In a hierarchical model structure, we have to make use of the re_formula
argument within tidybayes::add_epred_draws
ptime_data %>%
dplyr::distinct(depth_maps_generation_quality) %>%
tidybayes::add_epred_draws(
brms2_mod
# this part is crucial
, re_formula = ~ (1 | depth_maps_generation_quality)
) %>%
dplyr::rename(value = .epred) %>%
# plot
ggplot(
mapping = aes(
x = value, y = depth_maps_generation_quality
, fill = depth_maps_generation_quality
)
) +
tidybayes::stat_halfeye(
point_interval = median_hdi, .width = .95
, interval_color = "gray66"
, shape = 21, point_color = "gray66", point_fill = "black"
, justification = -0.01
) +
scale_fill_viridis_d(option = "inferno", drop = F) +
scale_x_continuous(breaks = scales::extended_breaks(n=8)) +
labs(
y = "depth map quality", x = "point cloud processing mins."
, subtitle = "posterior distribution of conditional means with 95% HDI"
) +
theme_light() +
theme(legend.position = "none")
let’s compare these results to the results from our one nominal predictor model above
# let's compare these results to the results from our [one nominal predictor model above](#one_pred_mod)
ptime_data %>%
dplyr::distinct(depth_maps_generation_quality) %>%
tidybayes::add_epred_draws(
brms2_mod
# this part is crucial
, re_formula = ~ (1 | depth_maps_generation_quality)
) %>%
dplyr::mutate(value = .epred, src = "two nominal predictor") %>%
dplyr::bind_rows(
ptime_data %>%
dplyr::distinct(depth_maps_generation_quality) %>%
tidybayes::add_epred_draws(brms1_mod) %>%
dplyr::mutate(value = .epred, src = "one nominal predictor")
) %>%
ggplot(mapping = aes(y = src, x = value, color = src, group = src)) +
tidybayes::stat_pointinterval(position = "dodge") +
facet_grid(rows = vars(depth_maps_generation_quality), switch = "y") +
scale_y_discrete(NULL, breaks = NULL) +
scale_color_viridis_d(option = "turbo", begin = 0.2, end = 0.8) +
labs(
y = "", x = "point cloud processing mins."
, color = "model"
) +
theme_light() +
theme(legend.position = "top", strip.text = element_text(color = "black", face = "bold"))
these results are as expected, with Kruschke (2015) noting:
It is important to realize that the estimates of interaction contrasts are typically much more uncertain than the estimates of simple effects or main effects…This large uncertainty of an interaction contrast is caused by the fact that it involves at least four sources of uncertainty (i.e., at least four groups of data), unlike its component simple effects which each involve only half of those sources of uncertainty.

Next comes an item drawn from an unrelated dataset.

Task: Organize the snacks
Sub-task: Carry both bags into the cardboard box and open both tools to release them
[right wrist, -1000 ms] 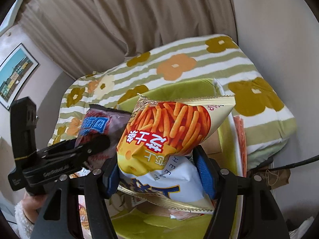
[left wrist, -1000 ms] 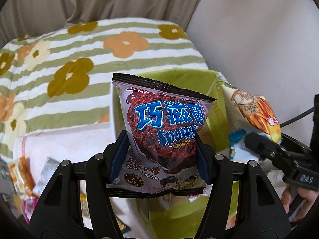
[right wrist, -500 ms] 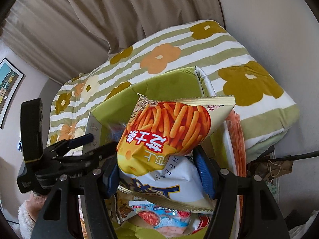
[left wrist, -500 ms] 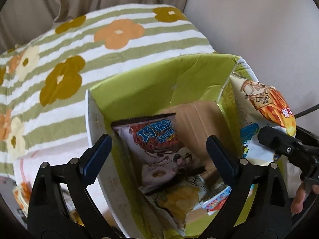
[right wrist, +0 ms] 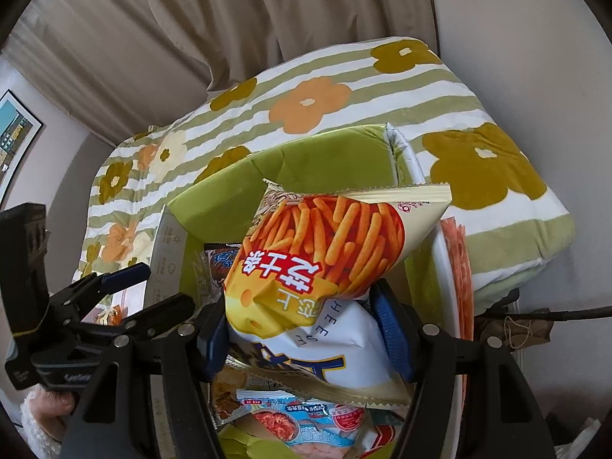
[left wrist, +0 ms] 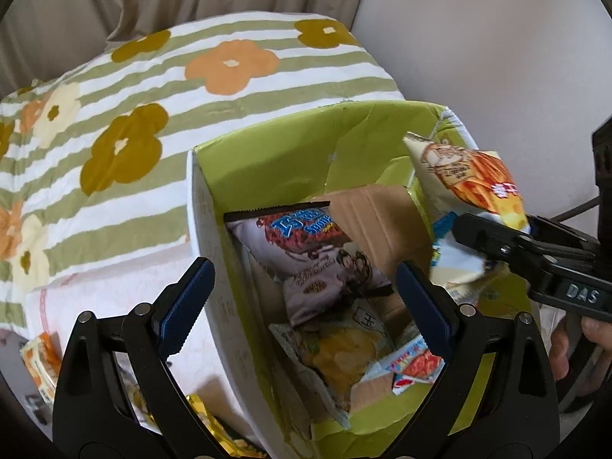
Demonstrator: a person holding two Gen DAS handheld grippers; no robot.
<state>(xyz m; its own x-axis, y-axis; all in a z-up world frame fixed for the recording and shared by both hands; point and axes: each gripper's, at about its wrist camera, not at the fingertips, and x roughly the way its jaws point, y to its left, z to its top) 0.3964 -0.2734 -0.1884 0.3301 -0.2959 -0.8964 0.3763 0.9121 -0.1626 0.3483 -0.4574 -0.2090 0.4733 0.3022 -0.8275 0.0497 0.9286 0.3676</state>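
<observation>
A green cardboard box (left wrist: 275,160) stands open on the bed. Inside it lies the brown chocolate crunch packet (left wrist: 306,252), on top of other packets. My left gripper (left wrist: 304,298) hangs over the box's left wall, open wide with nothing between its pads. One finger is outside the box and the other inside. My right gripper (right wrist: 302,329) is shut on an orange cheese-stick packet (right wrist: 325,260), held above the box (right wrist: 306,160). In the left wrist view that packet (left wrist: 470,179) and the right gripper (left wrist: 497,244) sit over the box's right rim. The left gripper (right wrist: 153,290) shows at the left of the right wrist view.
A chips packet (left wrist: 336,348) and a red-and-blue packet (left wrist: 417,363) lie lower in the box. A striped flower blanket (left wrist: 153,95) lies behind it. Loose snack packets (left wrist: 42,359) lie on the pink cover at lower left. Curtain and wall are close behind.
My left gripper opened and let go of the chocolate packet, which dropped into the box; the gripper then sank lower. My right gripper carried its packet down over the box.
</observation>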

In general, interaction contrasts require a lot of data to estimate accurately. (p. 598)
For completeness, let’s also collapse across the depth map quality to compare the filtering mode setting effect.

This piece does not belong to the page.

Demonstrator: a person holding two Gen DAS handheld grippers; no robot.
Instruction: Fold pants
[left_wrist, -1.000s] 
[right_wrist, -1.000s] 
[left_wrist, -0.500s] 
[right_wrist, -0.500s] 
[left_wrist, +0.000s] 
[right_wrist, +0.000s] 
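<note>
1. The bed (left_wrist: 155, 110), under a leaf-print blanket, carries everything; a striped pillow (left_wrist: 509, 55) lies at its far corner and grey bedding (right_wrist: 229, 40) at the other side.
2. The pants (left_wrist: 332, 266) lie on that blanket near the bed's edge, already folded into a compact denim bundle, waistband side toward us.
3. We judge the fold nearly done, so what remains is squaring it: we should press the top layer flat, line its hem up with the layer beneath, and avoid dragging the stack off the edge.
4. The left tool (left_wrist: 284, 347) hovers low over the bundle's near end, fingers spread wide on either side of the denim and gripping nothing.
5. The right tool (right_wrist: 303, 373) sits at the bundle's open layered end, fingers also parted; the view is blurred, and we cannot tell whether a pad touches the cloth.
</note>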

In a hierarchical model structure, we have to make use of the re_formula
argument within tidybayes::add_epred_draws
ptime_data %>%
dplyr::distinct(depth_maps_generation_filtering_mode) %>%
tidybayes::add_epred_draws(
brms2_mod
# this part is crucial
, re_formula = ~ (1 | depth_maps_generation_filtering_mode)
) %>%
dplyr::rename(value = .epred) %>%
# plot
ggplot(
mapping = aes(
x = value, y = depth_maps_generation_filtering_mode
, fill = depth_maps_generation_filtering_mode
)
) +
tidybayes::stat_halfeye(
point_interval = median_hdi, .width = .95
, interval_color = "gray66"
, shape = 21, point_color = "gray66", point_fill = "black"
, justification = -0.01
) +
scale_fill_viridis_d(option = "plasma", drop = F) +
scale_x_continuous(breaks = scales::extended_breaks(n=8)) +
labs(
y = "filtering mode", x = "point cloud processing mins."
, subtitle = "posterior distribution of conditional means with 95% HDI"
) +
theme_light() +
theme(legend.position = "none")
…it looks like the variation in processing time is driven by the depth map quality setting. We can quantify the variation in processing time by comparing the \(\sigma\) posteriors.

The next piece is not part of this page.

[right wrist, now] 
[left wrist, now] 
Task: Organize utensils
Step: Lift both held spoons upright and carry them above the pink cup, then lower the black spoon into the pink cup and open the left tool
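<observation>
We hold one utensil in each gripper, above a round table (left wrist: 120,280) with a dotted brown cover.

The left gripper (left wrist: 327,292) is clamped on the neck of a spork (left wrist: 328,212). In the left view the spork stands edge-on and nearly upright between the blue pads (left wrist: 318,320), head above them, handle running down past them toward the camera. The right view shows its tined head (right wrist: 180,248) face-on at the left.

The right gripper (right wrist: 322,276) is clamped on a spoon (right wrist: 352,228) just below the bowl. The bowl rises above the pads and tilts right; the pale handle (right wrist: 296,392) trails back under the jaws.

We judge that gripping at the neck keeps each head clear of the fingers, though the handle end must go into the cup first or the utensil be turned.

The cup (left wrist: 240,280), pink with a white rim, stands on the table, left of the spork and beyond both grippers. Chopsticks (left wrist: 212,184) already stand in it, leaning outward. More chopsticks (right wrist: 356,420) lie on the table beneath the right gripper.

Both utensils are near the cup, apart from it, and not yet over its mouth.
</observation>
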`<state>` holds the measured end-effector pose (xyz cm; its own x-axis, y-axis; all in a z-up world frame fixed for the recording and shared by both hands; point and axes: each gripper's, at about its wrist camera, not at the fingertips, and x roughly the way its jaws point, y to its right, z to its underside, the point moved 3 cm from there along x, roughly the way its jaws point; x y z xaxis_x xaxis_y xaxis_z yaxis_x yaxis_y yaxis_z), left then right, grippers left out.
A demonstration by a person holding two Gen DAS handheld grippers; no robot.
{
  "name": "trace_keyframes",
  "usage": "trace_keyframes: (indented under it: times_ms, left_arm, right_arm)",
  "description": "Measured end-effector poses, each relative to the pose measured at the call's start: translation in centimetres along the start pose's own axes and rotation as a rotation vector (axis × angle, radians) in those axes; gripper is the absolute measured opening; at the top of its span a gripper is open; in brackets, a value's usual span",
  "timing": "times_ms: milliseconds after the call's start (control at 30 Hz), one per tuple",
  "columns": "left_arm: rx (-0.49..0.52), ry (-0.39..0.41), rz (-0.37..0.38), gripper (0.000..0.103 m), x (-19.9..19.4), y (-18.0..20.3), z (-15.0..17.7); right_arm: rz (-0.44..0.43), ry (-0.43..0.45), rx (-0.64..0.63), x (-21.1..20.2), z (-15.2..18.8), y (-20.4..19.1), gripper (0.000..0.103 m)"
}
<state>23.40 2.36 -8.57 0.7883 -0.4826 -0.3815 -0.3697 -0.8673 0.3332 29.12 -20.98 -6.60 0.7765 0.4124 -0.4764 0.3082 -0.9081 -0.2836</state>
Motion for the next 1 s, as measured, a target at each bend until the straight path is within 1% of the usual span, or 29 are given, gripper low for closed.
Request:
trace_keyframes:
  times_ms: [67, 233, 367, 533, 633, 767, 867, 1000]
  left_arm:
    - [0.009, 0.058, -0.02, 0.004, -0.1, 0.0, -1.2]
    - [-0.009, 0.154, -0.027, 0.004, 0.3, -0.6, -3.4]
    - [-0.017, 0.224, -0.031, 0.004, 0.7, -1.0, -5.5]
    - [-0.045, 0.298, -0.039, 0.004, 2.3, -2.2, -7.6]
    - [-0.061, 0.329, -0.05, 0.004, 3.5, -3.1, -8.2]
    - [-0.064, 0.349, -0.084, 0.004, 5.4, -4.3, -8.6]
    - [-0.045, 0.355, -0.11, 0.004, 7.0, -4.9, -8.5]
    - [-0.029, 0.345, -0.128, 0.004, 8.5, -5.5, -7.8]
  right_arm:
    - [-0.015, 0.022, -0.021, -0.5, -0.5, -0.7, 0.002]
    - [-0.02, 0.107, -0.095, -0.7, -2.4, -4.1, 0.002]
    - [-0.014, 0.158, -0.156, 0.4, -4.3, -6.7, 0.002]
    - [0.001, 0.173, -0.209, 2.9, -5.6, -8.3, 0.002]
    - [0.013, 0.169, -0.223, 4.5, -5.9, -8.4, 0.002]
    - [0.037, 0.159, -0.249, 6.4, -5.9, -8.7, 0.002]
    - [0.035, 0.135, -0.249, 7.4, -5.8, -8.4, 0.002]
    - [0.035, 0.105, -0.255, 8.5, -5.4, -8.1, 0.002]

# extract the posterior draws
brms::as_draws_df(brms2_mod) %>%
dplyr::select(c(sigma,tidyselect::starts_with("sd_"))) %>%
tidyr::pivot_longer(dplyr::everything()) %>%
# dplyr::group_by(name) %>%
# tidybayes::median_hdi(value) %>%
dplyr::mutate(
name = name %>%
stringr::str_replace_all("depth_maps_generation_quality", "quality") %>%
stringr::str_replace_all("depth_maps_generation_filtering_mode", "filtering") %>%
forcats::fct_reorder(value)
) %>%
# plot
ggplot(aes(x = value, y = name)) +
tidybayes::stat_dotsinterval(
point_interval = median_hdi, .width = .95
, justification = -0.04
, shape = 21 #, point_size = 3
, quantiles = 100
) +
labs(x = "", y = "") +
theme_light()
Finally we can perform model selection via information criteria, from section 10 in Kurz’s ebook supplement:
expected log predictive density (
elpd_loo
), the estimated effective number of parameters (p_loo
), and the Pareto smoothed importance-sampling leave-one-out cross-validation (PSIS-LOO;looic
). Each estimate comes with a standard error (i.e.,SE
). Like other information criteria, the LOO values aren’t of interest in and of themselves. However, the estimate of one model’s LOO relative to that of another can be of great interest. We generally prefer models with lower information criteria. With thebrms::loo_compare()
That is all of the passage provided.